THE BRUTE: Another parenting style that tends to fail is the overly authoritarian “do it now or else,” who does not take the time to teach what’s wanted before going straight to punishments. Their style of parenting is full of threats, yelling, and double-standards. Any sign of disobedience is taken as a personal offense. The dog makes a mistake and suddenly it’s personal, “He’s DEFYING me!” Well not always, see the big picture. Not everything is “defiance.” They make make mountains out of molehills, taking something small as a huge offense. The way they handle their dog may depend on their mood that day- good mood or bad. This confuses the dog and leads to more problems. Consistency is important.
THE HELICOPTER/OVER-ANALYZER: Called such because they are always hovering close. They “overparent.” Think of a parent who would wrap their child in bubble wrap if they could, just to protect them. These pet owners watch and over-analyze everything their pet does, and may over-react to normal things. Like a new parent, they worry about everything. A tiny nick on the leg from playing, and they’re at the vets office for antibiotics, swearing Fido will never play again. “Maybe he is jealous, maybe he was abused in a past life… what is he thinking, what am I doing wrong?” Calm down, and stop playing Freud. Dog training is not rocket science, and sometimes you can “overthink” it. It will help them to learn what is normal behavior for a dog. Let go a little- sometimes you have to let your dog be a dog!
THE OVER-ACHIEVER: Obsessed with success and perfection. Their child is a newborn and they are already planning which college he or she will go to. This pet owner has an 8-week old puppy and expects perfect behavior and housebreaking. They want obedience training, no accidents in the house, and they want it now! While I appreciate how proactive this type of person is, you can’t learn Greek before you’ve even learned your ABC’s. Slow down, it takes time and patience.
Recognize the similarities and differences between raising your dog and raising your child:
Children and dogs both:
- Require LOVE
- Develop their own personalities and traits
- Require teaching (aka training)
- Require discipline and boundaries- including saying no sometimes!

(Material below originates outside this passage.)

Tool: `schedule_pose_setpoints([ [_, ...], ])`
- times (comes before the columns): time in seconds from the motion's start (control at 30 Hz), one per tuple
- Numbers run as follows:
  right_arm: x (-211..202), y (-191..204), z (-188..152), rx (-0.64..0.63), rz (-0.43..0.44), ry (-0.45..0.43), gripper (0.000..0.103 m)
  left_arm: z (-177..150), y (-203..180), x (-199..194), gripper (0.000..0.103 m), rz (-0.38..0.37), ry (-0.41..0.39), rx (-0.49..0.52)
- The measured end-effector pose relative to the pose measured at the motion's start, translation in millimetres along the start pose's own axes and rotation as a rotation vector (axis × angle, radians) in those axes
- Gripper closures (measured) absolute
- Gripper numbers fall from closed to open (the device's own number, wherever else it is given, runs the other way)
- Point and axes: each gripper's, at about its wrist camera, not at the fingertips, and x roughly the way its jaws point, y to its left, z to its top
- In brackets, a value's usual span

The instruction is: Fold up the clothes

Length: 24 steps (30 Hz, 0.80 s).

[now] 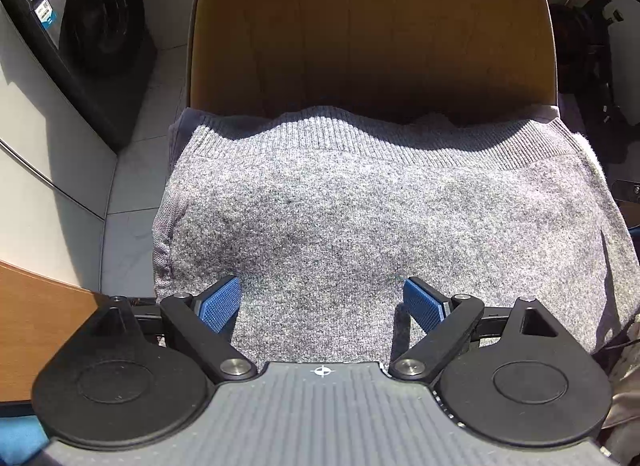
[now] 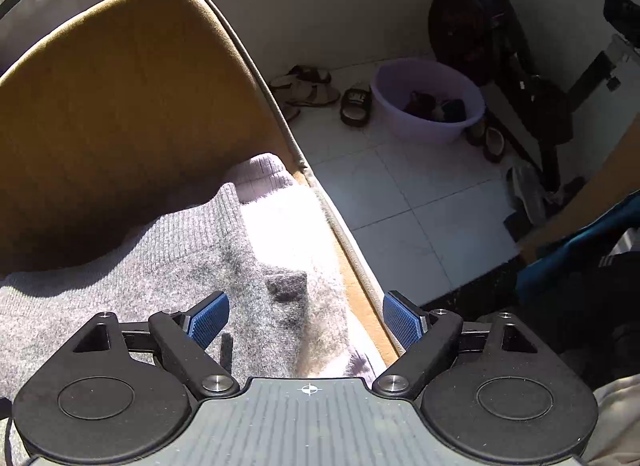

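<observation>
A grey knit sweater [image 1: 360, 217] lies folded on the seat of a mustard-brown chair [image 1: 372, 25], its ribbed hem toward the backrest. A darker garment edge [image 1: 178, 133] peeks out under its far left side. My left gripper [image 1: 322, 308] is open just above the sweater's near part, blue pads apart and empty. In the right wrist view the sweater [image 2: 168, 266] covers the seat up to the chair's right edge [image 2: 356, 250]. My right gripper [image 2: 306, 316] is open over the sweater's sunlit right side, holding nothing.
A black washing machine [image 1: 80, 33] stands at the left and a wooden tabletop corner [image 1: 36, 314] sits near left. On the tiled floor to the right are a lilac basin [image 2: 428, 99] with dark items, sandals [image 2: 316, 91] and an exercise bike [image 2: 520, 65].
</observation>
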Motion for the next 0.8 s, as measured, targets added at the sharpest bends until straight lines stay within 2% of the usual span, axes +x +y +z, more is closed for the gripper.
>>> schedule_pose_setpoints([
  [0.07, -22, -3, -7, 0.003, 0.02, -0.029, 0.004, 1, -4, -13, 0.01, -0.009, -0.028, 0.013],
  [0.13, -45, -7, -15, 0.01, 0.035, -0.053, 0.001, 1, -9, -27, 0.005, -0.017, -0.056, 0.027],
  [0.3, -110, -9, -36, 0.074, 0.04, -0.098, 0.001, -2, -22, -69, 0.003, -0.059, -0.123, 0.077],
  [0.5, -186, -16, -59, 0.127, 0.022, -0.162, 0.001, -17, -44, -115, 0.001, -0.071, -0.169, 0.138],
  [0.63, -230, -23, -73, 0.11, 0.002, -0.197, 0.001, -33, -55, -143, 0.001, -0.09, -0.199, 0.14],
  [0.8, -268, -35, -91, 0.071, 0.019, -0.211, 0.001, -60, -68, -173, 0.001, -0.066, -0.243, 0.128],
])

- Show emotions of joy, sadness, etc.
- Have to be “potty trained”
- Love to play and wrestle…
- You can reason and explain things (this is a great way to deal with kids, not so much with a dog)
- You can explain future consequences (if you don’t clean your room, you won’t get ice cream tomorrow!)
- Speak English or other spoken word
- Can be crated and potty outside
- Speak their own language of dog signals
- Live in a “here and now” world
Both dogs and children have another common trait- if you give them an inch, they will take a mile. Dogs are opportunistic. If you leave a pizza out, it might just be gone the next minute. If you wait until your dog is an adult to train them, it just might be harder to break those bad habits. Both child-rearing and dog training require creative and practical solutions, all of which involve the pet parent’s active participation.